**Your assignment**
Images should be left out, and everything else in the listing reproduced exactly.

★ ★ ★ ★ ★ ★ ★

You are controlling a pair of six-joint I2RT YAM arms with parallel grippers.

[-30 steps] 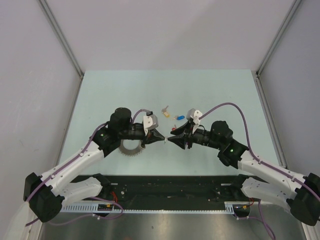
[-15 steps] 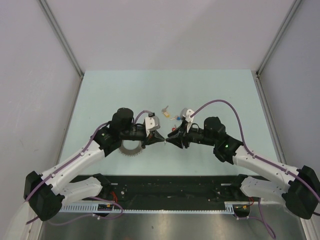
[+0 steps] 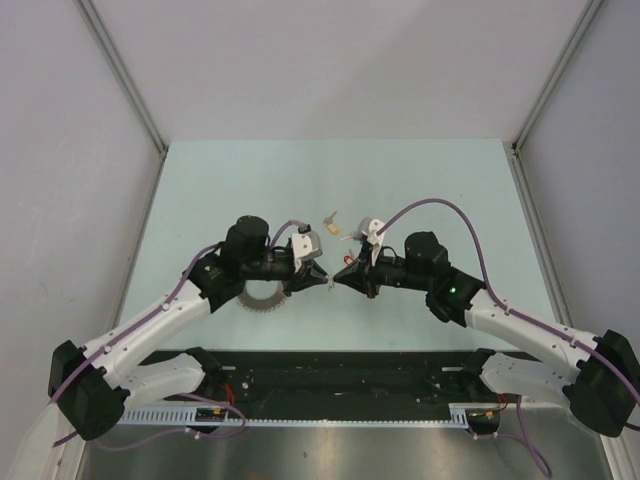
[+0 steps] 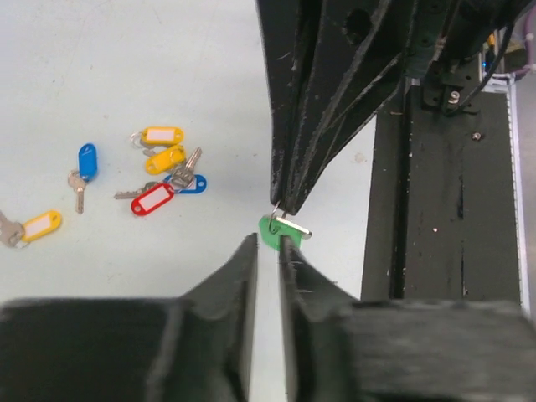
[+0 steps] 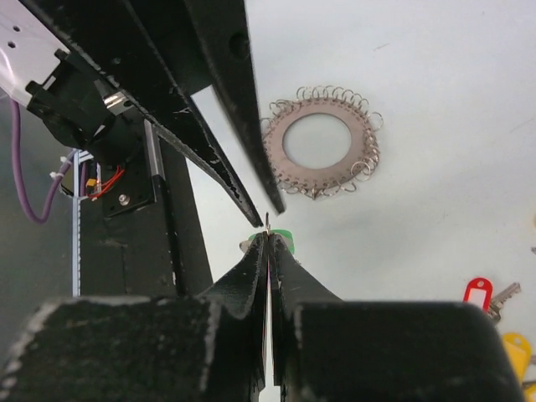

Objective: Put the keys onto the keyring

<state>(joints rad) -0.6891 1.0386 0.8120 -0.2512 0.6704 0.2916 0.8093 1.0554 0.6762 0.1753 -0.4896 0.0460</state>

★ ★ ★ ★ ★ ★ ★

**Task response**
You are controlling a pair of six-joint I2RT YAM arms with parallel grippers.

[-30 steps] 
[-15 steps] 
[+0 steps] 
[+0 steps] 
[+0 steps] 

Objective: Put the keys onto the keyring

<state>(joints rad) -0.6891 1.0386 0.8120 -0.2512 0.6704 0.2916 0.8093 1.0554 0.6762 0.1753 -0.4896 0.0460</state>

What came before is the complete response.